Two other additions to the show created a visual time stamp. The side projection screens transported us to memorabilia of the group's emergence in the '90s. Remember, this was still the age of cassettes, vinyl and the recently added CD format. Paper music sheets and concert tickets had no challengers.

Friday night was also a dark-alley opportunity to spy on yet another possibly tired old band cynically milking dollars from nostalgia-blinded fans. Both groupings actively exist out there.

Any thought of the above concept being true came crashing down with the split precision delivered S.S. classics and healthy new music – not unusually, the curse of any concert. Even Jack said: "If anyone needs a wee break, take it now, I'm playing a new song!"

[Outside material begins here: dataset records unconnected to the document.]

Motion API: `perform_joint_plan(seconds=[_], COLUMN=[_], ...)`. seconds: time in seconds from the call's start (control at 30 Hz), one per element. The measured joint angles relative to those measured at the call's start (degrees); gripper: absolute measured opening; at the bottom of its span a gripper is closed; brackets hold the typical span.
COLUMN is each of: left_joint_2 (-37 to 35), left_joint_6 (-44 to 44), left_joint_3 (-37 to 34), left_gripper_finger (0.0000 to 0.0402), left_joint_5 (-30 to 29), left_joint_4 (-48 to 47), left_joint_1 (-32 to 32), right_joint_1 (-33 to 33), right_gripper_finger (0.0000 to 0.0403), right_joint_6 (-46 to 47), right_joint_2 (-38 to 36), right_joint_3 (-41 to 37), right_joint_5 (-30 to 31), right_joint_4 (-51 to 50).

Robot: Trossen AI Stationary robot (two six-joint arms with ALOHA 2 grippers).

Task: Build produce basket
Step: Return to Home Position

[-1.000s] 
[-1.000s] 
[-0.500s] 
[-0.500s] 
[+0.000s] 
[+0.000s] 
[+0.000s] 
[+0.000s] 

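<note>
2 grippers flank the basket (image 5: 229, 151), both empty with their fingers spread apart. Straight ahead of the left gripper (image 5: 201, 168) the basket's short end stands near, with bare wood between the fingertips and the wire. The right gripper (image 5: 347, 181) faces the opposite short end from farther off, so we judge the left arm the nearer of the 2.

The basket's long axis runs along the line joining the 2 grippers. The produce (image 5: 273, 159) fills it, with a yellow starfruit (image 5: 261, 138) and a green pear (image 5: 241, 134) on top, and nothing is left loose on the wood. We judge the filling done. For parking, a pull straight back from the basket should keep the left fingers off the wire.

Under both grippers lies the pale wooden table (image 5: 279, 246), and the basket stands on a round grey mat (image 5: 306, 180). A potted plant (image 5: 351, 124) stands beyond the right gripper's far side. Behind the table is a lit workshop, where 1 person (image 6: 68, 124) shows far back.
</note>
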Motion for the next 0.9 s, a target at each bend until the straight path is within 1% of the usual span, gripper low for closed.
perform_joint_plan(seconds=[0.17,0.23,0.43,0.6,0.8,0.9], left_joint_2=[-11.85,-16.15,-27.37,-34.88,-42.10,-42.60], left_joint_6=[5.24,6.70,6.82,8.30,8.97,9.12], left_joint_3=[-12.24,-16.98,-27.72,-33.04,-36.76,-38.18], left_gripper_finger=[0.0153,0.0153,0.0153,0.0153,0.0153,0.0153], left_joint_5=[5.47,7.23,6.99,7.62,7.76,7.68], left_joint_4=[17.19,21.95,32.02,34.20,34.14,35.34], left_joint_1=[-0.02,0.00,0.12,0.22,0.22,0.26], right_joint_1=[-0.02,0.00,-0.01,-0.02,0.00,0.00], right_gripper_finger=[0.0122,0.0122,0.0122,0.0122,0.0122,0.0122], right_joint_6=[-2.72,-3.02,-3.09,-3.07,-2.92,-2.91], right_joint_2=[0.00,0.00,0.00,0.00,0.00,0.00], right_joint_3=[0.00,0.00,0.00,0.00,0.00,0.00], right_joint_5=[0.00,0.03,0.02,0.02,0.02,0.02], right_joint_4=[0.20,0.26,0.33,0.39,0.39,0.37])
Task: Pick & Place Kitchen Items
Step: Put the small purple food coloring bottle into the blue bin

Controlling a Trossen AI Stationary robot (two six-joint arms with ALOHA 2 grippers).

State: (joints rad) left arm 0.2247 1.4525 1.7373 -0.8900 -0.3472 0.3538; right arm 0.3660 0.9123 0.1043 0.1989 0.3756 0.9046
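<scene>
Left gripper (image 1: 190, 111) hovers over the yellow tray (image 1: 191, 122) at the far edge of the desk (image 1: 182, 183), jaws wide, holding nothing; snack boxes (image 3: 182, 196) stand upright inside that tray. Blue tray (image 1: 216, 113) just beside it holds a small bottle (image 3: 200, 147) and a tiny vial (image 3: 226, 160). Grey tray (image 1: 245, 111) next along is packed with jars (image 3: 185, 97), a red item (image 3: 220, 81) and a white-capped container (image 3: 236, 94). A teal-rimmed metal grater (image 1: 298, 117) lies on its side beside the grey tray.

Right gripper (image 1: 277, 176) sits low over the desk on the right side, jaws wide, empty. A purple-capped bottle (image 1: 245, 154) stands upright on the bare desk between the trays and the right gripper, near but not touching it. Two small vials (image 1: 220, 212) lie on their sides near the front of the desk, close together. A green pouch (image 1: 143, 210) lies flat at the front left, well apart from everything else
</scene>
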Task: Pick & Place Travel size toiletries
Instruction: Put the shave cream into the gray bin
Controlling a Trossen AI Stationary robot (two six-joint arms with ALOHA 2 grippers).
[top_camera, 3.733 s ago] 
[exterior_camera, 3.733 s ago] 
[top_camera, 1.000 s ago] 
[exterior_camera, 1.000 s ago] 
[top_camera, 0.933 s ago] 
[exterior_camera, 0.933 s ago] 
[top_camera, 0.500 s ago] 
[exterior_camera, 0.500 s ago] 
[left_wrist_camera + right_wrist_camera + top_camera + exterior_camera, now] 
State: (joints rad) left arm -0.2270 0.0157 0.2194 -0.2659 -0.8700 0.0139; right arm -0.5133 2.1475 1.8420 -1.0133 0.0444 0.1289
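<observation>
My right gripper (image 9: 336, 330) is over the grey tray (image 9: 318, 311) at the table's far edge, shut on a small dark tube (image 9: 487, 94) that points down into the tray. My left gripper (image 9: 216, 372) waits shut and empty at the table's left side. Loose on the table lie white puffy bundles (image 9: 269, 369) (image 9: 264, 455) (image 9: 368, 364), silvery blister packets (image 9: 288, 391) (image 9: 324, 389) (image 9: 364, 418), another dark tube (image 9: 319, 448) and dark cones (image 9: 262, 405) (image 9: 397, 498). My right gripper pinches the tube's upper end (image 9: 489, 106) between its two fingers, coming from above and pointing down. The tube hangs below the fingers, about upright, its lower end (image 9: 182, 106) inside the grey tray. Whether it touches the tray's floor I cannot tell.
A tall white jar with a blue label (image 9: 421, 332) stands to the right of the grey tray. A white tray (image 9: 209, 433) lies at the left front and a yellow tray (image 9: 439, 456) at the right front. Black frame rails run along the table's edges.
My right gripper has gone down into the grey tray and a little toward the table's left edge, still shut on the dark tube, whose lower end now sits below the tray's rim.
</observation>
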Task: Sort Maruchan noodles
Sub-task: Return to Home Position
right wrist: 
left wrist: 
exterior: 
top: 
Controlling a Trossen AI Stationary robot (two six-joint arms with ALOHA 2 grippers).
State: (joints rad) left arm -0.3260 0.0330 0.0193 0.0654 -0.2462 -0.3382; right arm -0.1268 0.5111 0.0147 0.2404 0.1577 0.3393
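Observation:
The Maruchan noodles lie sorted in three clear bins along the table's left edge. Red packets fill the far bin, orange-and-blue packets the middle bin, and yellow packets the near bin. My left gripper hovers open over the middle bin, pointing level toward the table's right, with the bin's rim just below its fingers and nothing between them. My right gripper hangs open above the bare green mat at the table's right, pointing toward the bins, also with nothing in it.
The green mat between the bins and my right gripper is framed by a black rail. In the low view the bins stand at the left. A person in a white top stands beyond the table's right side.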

No one left. Because it's the FOMO factor kicking in, the fear of missing out on what they're doing next. It was gold! However, the classics – holy hell! Gems like 'Hold Me In Your Arms' and 'Heart In Danger' were, for example, straight from the studio oven: hot, fresh and a slightly new recipe of craziness.

Jack takes the occasional moment to pause again for a sip of something, before reflecting on the past years. People, places and songs that made Southern Sons such an iconic band. As a listener sitting by myself in the audience, his heartfelt honesty was engaging because it was not cheap talk. Those who listened carefully, they got it.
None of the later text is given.